Below are the records; copy exactly the stretch from the line containing "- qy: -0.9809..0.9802" through the line containing "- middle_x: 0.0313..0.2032", both ends included, and nothing else.
*** RECORDED DATA ***
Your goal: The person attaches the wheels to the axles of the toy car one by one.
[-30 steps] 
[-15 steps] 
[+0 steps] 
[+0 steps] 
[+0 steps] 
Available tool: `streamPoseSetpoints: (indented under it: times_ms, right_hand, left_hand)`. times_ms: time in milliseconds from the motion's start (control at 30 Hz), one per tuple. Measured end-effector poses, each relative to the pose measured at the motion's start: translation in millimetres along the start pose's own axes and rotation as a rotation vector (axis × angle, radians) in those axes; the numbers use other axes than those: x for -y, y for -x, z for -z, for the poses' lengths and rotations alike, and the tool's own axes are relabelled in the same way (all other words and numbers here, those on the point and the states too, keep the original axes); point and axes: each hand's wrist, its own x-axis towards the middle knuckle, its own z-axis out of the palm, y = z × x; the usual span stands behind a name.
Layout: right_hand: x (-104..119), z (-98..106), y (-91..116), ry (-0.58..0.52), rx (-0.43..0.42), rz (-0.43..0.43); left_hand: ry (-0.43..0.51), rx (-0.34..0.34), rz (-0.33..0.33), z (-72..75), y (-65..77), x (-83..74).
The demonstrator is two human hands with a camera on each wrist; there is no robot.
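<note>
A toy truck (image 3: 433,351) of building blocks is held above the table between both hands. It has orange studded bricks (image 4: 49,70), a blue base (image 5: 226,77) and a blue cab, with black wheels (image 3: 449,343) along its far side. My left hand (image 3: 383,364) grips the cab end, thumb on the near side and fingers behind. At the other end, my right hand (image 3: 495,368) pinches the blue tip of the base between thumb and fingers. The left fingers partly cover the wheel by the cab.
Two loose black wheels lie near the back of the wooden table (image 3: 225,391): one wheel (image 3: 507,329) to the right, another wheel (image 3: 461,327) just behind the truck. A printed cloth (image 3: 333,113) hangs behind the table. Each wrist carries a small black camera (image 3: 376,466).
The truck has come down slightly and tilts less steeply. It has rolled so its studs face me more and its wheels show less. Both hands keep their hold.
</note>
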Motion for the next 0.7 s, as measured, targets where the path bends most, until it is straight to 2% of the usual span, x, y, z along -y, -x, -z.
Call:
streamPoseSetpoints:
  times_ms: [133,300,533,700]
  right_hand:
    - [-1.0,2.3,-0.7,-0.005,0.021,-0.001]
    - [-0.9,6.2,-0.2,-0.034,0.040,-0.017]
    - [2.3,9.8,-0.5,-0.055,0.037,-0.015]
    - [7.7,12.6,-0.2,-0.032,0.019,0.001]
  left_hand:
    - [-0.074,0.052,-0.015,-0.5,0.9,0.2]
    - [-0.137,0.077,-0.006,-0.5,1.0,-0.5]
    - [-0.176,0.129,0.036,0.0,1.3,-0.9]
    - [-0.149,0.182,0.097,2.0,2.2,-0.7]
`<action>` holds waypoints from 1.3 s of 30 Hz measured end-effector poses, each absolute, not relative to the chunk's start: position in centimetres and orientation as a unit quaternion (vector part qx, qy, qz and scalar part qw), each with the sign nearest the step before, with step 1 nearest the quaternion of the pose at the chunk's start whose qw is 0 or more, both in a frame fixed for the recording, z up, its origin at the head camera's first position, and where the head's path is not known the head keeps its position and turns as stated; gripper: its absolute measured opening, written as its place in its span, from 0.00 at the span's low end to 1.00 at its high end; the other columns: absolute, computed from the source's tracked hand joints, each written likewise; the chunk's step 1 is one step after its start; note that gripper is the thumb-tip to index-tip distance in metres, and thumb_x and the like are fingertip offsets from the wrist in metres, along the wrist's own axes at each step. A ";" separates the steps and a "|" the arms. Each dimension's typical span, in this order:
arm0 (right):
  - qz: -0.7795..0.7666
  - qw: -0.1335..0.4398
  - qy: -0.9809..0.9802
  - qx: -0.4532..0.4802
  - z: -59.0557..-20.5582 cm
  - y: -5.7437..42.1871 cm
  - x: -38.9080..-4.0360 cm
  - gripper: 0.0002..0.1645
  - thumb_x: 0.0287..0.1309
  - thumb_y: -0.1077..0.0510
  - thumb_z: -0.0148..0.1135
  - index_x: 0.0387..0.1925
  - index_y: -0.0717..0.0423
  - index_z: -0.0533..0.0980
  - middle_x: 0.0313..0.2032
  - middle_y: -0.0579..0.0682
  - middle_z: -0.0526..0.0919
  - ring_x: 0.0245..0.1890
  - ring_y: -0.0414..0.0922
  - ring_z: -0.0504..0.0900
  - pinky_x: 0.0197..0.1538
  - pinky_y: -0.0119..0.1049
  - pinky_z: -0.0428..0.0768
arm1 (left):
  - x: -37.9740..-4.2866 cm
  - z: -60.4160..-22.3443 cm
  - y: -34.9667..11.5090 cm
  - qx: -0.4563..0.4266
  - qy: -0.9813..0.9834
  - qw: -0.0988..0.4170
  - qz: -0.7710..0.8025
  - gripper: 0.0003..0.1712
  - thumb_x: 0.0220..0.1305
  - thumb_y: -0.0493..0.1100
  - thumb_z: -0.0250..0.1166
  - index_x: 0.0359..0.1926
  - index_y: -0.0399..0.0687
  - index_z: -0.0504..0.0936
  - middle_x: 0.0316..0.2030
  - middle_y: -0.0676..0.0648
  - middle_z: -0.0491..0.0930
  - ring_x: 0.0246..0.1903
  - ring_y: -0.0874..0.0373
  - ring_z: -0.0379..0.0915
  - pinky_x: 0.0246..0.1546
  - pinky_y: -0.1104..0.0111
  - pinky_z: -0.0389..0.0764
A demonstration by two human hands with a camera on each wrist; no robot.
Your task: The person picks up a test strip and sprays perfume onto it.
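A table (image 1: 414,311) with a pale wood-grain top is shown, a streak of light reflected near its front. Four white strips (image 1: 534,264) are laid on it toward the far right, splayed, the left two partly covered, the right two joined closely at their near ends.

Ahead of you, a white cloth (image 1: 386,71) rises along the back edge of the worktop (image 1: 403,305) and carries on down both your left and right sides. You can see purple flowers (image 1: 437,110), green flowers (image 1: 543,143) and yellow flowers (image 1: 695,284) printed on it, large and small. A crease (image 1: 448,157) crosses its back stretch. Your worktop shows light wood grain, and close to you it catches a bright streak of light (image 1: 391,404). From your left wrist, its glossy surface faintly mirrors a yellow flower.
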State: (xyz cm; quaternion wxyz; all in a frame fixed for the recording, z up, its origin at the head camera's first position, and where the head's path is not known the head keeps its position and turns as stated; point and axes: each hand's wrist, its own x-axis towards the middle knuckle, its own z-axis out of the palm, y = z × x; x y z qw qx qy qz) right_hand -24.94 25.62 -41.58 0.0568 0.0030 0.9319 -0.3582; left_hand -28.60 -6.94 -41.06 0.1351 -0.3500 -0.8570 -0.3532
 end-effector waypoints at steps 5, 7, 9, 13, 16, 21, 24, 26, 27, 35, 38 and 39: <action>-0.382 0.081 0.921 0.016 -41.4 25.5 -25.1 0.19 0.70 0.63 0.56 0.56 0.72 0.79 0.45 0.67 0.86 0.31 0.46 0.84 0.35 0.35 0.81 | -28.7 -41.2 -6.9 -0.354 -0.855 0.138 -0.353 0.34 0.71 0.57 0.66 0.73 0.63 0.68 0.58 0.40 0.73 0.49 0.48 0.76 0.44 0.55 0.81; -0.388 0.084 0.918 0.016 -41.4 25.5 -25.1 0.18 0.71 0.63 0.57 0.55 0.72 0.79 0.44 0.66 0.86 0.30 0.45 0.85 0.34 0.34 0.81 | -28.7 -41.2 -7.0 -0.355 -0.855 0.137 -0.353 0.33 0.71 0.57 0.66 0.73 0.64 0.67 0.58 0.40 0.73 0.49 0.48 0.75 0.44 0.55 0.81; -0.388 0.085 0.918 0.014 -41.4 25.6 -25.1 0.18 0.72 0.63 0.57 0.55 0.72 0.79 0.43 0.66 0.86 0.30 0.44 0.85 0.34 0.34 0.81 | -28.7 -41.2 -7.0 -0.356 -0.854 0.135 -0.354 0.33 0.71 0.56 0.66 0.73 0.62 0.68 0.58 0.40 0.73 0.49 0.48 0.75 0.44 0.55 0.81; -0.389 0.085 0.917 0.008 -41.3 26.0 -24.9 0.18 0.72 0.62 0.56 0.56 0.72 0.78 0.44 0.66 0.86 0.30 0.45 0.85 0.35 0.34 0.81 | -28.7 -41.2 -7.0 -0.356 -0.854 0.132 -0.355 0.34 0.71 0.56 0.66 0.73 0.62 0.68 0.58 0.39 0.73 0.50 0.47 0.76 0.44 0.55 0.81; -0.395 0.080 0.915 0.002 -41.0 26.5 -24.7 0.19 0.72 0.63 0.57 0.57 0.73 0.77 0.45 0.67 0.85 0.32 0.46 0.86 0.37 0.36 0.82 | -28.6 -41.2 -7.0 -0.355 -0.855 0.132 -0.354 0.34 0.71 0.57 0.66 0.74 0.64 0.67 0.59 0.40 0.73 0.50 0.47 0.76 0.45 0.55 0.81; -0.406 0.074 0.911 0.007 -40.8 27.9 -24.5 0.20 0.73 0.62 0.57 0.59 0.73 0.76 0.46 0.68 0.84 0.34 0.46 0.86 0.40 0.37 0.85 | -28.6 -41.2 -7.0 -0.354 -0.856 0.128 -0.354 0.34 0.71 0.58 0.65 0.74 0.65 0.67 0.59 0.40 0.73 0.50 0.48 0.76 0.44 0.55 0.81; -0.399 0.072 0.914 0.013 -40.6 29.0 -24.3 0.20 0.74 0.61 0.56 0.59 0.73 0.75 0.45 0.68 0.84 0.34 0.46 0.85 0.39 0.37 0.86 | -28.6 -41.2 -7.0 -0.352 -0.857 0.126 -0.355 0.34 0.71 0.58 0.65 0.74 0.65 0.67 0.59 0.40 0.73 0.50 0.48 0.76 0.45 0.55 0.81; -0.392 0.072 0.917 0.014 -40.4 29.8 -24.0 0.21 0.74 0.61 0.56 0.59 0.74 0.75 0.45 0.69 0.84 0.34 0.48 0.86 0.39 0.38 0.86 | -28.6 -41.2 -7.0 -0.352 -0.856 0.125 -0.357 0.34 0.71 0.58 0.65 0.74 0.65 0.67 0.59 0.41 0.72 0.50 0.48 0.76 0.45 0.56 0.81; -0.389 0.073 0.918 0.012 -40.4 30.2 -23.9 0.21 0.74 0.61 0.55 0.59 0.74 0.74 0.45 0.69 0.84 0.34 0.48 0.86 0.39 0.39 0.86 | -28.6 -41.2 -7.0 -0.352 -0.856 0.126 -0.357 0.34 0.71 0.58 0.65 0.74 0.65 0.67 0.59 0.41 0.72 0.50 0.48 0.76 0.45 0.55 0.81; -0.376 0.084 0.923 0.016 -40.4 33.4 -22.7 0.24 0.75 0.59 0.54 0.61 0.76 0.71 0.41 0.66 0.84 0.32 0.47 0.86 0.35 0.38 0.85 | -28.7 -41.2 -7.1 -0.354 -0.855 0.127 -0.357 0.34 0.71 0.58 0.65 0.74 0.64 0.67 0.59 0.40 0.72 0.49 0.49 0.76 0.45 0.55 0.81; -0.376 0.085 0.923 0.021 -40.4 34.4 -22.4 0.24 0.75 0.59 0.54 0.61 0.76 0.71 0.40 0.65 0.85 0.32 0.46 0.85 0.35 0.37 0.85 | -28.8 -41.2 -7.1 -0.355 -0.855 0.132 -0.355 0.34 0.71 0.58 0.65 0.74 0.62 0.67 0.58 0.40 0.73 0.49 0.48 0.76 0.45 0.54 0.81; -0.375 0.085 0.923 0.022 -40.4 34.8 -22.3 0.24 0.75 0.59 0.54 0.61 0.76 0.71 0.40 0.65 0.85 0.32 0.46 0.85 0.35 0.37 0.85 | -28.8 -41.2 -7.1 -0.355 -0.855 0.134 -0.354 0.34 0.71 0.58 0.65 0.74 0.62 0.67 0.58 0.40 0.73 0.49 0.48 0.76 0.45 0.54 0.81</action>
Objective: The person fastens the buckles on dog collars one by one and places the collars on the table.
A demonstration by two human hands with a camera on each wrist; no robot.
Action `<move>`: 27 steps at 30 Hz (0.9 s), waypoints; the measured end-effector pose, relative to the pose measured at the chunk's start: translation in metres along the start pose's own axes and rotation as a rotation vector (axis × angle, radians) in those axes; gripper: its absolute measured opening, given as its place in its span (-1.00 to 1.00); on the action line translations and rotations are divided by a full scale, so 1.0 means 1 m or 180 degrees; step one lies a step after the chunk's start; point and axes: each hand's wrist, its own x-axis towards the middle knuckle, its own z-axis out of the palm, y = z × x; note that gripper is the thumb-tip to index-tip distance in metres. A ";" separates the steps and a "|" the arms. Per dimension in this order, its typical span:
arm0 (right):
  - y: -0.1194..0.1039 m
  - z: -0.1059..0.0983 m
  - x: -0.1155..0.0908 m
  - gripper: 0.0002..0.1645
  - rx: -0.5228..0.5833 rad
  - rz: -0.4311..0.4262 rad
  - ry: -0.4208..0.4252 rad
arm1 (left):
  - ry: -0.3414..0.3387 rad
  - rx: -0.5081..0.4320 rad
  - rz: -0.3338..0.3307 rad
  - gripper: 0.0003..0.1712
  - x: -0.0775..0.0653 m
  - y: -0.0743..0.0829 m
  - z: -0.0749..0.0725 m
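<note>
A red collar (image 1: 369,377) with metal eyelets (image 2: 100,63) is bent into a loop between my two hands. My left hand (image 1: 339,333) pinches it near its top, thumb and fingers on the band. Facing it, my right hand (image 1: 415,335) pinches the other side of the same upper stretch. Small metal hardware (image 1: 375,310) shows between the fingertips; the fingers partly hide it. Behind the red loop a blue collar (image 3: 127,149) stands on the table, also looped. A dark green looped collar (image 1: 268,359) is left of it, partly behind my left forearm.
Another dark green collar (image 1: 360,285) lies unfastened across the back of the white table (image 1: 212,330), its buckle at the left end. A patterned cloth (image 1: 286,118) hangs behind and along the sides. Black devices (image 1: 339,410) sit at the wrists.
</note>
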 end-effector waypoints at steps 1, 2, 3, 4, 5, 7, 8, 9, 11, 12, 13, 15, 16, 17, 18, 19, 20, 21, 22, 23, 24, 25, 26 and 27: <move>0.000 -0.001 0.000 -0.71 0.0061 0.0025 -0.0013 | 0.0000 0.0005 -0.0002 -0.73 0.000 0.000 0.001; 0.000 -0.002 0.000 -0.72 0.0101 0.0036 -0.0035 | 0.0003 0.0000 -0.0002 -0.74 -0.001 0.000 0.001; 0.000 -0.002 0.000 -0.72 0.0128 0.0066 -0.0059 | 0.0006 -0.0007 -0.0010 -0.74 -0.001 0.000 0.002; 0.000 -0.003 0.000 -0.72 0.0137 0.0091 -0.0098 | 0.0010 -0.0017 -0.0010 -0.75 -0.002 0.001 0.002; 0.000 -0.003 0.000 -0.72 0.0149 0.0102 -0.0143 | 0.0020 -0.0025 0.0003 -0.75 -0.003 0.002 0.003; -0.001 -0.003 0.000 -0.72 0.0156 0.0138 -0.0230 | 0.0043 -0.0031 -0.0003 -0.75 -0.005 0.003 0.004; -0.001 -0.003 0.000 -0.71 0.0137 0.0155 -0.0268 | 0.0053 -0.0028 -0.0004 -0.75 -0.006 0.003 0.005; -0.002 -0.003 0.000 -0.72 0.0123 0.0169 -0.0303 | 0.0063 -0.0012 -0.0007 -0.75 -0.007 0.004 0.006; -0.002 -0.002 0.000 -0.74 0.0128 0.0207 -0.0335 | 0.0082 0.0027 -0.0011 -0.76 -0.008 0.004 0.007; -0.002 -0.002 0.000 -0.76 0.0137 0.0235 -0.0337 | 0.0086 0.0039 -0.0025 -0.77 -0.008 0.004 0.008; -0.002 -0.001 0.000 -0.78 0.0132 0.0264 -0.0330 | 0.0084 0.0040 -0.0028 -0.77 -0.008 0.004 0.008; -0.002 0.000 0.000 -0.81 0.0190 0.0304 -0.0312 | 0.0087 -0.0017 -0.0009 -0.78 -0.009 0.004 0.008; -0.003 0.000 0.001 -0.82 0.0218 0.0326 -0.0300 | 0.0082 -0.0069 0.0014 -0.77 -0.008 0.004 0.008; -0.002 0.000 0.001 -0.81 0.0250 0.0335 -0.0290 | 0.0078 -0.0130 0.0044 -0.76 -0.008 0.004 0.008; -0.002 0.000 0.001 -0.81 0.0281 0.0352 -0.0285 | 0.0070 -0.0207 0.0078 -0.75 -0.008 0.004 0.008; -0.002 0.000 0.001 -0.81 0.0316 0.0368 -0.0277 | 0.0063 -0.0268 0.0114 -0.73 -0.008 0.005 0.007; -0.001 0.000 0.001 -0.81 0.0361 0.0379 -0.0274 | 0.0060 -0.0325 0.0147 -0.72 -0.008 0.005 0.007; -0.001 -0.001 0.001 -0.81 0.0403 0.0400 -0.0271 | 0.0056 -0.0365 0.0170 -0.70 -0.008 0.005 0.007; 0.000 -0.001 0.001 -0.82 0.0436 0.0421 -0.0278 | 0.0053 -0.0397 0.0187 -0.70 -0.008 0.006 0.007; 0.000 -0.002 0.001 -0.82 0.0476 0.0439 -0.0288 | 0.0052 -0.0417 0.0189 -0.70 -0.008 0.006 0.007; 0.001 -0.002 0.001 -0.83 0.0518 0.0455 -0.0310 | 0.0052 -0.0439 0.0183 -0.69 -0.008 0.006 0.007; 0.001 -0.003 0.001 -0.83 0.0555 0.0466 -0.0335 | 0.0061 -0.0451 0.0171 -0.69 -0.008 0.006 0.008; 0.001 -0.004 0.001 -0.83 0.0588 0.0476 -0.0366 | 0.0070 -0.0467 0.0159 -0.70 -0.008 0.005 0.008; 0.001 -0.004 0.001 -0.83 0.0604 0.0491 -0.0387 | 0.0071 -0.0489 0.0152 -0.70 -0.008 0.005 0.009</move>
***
■ **EXERCISE ANSWER**
  - qy: -0.9809..0.9802
  - qx: -0.4532..0.4802
  - z: -59.0557..-20.5582 cm
  - y: -5.7437..42.1871 cm
  - x: -38.9080..-4.0360 cm
  - gripper: 0.0002..0.1645
  - thumb_x: 0.0287..0.1309
  - thumb_y: -0.1077..0.0510
  - thumb_z: -0.0148..0.1135
  - index_x: 0.0387..0.1925
  - index_y: -0.0717..0.0423
  - index_z: -0.0533..0.0980
  - middle_x: 0.0313..0.2032

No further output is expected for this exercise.